Zelig (1983) May 13th, 2024

I’m not a smart man. I don’t know all the words. If there was a word for fictions like Forrest Gump, Little Big Man, and Big Fish wherein the main character is present for a slew of significant historic or magical events, I should like to know it. Zelig is half that sort of film and half When Harry Met Sally.
Woody Allen plays the titular Zelig, a nondescript man with the ability to take on the physical characteristics, mannerisms, and dialect of anyone he’s around. If he’s with Chinese people he begins shapeshifting to resemble them, if he’s around exceptionally fat people he gains weight to match, if he’s around Doctors he beings insisting he has patients and a medical degree. Zelig becomes famous the world over for his abilities but that proves temporary like the rest of his transformations.
Zelig is an odd little movie that overstays its welcome. Set up like a Ken Burns documentary the film uses faux archival footage to depict Zelig everywhere from Nazi Germany to Manhattan as well as charming anecdotal interviews from those who knew him. With a short runtime of only 79 minutes Zelig still feels overlong when at around the 30 minute mark the story begins to feel redundant as bits are retreaded and Woody Allen exhausts all available variants of blackface.

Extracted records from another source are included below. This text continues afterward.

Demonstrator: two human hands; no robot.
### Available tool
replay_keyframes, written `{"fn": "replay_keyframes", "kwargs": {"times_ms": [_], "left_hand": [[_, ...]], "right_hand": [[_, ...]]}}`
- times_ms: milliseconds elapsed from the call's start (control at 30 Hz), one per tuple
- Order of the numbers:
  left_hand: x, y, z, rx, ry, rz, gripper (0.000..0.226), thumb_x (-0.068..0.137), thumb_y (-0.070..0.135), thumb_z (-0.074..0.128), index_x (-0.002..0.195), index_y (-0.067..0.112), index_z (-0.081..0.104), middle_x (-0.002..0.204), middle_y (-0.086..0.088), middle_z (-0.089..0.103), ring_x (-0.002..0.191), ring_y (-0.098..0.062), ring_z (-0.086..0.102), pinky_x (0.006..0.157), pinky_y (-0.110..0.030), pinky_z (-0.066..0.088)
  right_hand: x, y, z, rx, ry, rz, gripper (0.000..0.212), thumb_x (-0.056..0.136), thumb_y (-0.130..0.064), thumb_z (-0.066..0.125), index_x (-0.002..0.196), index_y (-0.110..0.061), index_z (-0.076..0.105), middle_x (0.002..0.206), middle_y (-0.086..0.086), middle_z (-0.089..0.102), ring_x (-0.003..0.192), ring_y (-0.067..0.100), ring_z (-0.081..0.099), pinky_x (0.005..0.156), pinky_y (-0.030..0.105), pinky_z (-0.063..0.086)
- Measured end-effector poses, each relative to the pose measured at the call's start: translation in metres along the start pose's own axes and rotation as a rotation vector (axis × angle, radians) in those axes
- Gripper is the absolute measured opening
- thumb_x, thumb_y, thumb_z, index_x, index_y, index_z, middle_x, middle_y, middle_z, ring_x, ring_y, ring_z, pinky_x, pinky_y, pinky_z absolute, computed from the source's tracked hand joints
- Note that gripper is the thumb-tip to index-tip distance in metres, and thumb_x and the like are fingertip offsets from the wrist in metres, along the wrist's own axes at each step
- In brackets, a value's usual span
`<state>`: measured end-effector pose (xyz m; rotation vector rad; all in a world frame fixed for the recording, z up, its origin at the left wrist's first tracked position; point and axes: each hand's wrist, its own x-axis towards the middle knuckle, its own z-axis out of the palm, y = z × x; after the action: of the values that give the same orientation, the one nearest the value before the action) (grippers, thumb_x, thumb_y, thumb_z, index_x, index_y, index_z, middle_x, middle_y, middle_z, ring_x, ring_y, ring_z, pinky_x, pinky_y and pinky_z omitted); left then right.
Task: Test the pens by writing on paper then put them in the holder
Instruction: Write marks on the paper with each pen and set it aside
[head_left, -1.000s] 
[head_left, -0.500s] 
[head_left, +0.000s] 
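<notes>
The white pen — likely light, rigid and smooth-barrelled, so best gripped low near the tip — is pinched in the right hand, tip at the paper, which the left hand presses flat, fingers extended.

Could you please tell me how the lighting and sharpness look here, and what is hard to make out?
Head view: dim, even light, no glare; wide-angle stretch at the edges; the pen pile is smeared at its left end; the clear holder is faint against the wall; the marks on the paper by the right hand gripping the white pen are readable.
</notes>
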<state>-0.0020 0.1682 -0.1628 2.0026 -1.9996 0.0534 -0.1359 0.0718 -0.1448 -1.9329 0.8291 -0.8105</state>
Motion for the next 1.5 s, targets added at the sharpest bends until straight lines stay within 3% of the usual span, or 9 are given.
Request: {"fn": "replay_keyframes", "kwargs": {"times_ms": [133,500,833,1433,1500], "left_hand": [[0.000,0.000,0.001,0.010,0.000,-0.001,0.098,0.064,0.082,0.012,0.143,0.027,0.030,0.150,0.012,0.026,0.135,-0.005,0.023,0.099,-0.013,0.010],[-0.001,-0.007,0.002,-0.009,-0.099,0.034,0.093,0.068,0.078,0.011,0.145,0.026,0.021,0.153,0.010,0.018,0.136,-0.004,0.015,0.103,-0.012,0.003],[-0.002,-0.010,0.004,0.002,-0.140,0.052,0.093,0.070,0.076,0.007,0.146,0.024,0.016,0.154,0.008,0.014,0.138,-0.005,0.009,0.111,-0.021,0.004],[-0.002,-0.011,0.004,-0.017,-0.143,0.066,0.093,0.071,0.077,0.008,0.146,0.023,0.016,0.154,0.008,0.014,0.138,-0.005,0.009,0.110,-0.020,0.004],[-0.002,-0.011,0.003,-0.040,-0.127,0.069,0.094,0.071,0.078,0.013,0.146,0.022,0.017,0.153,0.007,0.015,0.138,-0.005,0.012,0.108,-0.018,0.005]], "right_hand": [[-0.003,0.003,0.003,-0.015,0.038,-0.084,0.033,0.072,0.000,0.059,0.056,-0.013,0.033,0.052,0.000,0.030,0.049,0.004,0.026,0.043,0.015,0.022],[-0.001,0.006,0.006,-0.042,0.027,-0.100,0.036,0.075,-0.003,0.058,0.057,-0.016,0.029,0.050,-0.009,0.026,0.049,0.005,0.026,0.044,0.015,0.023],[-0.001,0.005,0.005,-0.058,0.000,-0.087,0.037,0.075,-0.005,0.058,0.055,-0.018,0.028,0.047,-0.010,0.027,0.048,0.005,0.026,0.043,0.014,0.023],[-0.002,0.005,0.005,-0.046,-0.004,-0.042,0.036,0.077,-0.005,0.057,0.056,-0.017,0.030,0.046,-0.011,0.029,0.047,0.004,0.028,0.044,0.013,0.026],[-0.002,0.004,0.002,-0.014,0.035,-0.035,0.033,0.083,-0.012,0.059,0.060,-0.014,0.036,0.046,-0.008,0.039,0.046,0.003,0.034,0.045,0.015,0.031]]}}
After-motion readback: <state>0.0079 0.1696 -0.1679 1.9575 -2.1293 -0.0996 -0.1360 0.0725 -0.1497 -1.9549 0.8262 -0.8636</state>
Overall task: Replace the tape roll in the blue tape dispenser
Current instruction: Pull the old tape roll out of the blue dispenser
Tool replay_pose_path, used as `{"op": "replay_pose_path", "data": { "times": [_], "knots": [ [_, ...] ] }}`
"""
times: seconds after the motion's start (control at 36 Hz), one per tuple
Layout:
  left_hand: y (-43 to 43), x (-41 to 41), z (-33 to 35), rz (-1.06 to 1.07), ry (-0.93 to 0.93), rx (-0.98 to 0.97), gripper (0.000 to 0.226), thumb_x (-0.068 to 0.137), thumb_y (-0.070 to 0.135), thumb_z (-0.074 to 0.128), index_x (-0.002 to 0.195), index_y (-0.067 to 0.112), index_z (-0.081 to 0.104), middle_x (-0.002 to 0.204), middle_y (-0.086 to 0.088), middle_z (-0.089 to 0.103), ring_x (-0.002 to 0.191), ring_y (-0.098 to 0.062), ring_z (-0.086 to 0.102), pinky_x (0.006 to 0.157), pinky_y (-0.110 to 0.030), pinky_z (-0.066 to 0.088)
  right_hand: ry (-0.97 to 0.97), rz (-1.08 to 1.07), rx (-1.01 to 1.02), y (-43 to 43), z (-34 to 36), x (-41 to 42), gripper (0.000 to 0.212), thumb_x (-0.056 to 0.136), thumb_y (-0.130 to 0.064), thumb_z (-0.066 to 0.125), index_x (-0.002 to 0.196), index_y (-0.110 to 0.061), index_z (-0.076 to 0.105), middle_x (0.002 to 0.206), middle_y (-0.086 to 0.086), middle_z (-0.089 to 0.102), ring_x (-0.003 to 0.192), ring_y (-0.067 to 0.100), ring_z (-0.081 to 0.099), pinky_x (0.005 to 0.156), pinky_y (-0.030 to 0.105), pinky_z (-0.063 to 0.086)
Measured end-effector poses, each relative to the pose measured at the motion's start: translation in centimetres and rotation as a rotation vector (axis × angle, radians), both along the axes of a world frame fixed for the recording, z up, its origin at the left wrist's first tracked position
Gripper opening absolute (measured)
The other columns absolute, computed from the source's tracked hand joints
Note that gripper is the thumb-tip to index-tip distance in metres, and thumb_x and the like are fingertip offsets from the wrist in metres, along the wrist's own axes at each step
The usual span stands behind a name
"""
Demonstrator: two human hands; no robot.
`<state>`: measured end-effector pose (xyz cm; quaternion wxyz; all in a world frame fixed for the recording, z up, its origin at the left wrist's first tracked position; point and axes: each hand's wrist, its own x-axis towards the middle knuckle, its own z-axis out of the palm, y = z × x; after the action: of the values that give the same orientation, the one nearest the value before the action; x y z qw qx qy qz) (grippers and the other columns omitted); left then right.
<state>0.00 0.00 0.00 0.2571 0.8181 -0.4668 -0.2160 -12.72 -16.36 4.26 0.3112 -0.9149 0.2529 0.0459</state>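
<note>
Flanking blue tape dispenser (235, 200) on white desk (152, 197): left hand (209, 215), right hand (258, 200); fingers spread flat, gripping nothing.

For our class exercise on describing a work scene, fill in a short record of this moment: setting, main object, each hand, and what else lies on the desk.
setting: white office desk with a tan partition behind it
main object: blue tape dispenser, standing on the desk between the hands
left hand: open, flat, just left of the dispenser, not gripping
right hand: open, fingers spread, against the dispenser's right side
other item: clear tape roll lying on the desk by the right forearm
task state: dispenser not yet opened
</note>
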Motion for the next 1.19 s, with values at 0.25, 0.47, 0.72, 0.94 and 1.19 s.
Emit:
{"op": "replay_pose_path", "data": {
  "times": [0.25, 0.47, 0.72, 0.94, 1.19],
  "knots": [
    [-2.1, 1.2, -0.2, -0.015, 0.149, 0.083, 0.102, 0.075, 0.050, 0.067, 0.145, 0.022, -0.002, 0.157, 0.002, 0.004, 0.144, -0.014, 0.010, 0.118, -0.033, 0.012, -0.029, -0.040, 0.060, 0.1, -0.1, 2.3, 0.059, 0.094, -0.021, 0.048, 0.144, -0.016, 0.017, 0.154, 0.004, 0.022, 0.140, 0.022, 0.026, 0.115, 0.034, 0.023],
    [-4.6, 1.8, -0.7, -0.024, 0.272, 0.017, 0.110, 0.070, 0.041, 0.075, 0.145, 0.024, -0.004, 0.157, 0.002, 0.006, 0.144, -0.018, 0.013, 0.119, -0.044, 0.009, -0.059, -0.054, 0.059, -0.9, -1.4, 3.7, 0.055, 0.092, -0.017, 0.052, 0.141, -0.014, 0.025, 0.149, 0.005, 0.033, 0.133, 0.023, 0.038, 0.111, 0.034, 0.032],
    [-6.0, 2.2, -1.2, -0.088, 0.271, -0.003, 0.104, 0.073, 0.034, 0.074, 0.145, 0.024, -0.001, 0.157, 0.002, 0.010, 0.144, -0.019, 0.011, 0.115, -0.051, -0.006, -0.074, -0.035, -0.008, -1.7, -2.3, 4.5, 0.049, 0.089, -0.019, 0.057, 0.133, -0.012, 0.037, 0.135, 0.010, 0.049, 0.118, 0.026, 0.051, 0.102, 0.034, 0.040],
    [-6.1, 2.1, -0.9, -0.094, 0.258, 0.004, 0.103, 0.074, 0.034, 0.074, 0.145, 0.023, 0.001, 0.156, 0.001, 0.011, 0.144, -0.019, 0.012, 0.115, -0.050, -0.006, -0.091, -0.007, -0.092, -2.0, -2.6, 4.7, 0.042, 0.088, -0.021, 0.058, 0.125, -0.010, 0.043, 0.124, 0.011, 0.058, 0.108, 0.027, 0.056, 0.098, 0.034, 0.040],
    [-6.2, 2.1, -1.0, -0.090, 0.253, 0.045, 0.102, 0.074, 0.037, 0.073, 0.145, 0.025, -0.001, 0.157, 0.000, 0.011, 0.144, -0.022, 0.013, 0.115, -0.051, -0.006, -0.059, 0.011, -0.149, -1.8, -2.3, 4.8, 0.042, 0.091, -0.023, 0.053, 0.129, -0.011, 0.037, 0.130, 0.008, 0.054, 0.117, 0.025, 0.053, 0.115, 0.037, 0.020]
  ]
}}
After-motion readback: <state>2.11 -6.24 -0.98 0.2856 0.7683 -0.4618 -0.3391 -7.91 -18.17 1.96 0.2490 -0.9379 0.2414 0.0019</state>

Despite feeling dull and repetitive, Zelig still accomplishes everything its creator set out to achieve. It is a rich cornucopia of film styles and techniques all crammed into one. The varied film stocks utilized in the faux archival footage adds a surreal level of authenticity to a fantastically absurd premise. In those regards I’ve not seen anything like it, but it isn’t particularly funny.
Perhaps I am not a smart man. I do not know all the words, but there should be a term for dully plodding masterful works of auteur filmmaking. Like The Dark Crystal, Avatar, and Zelig.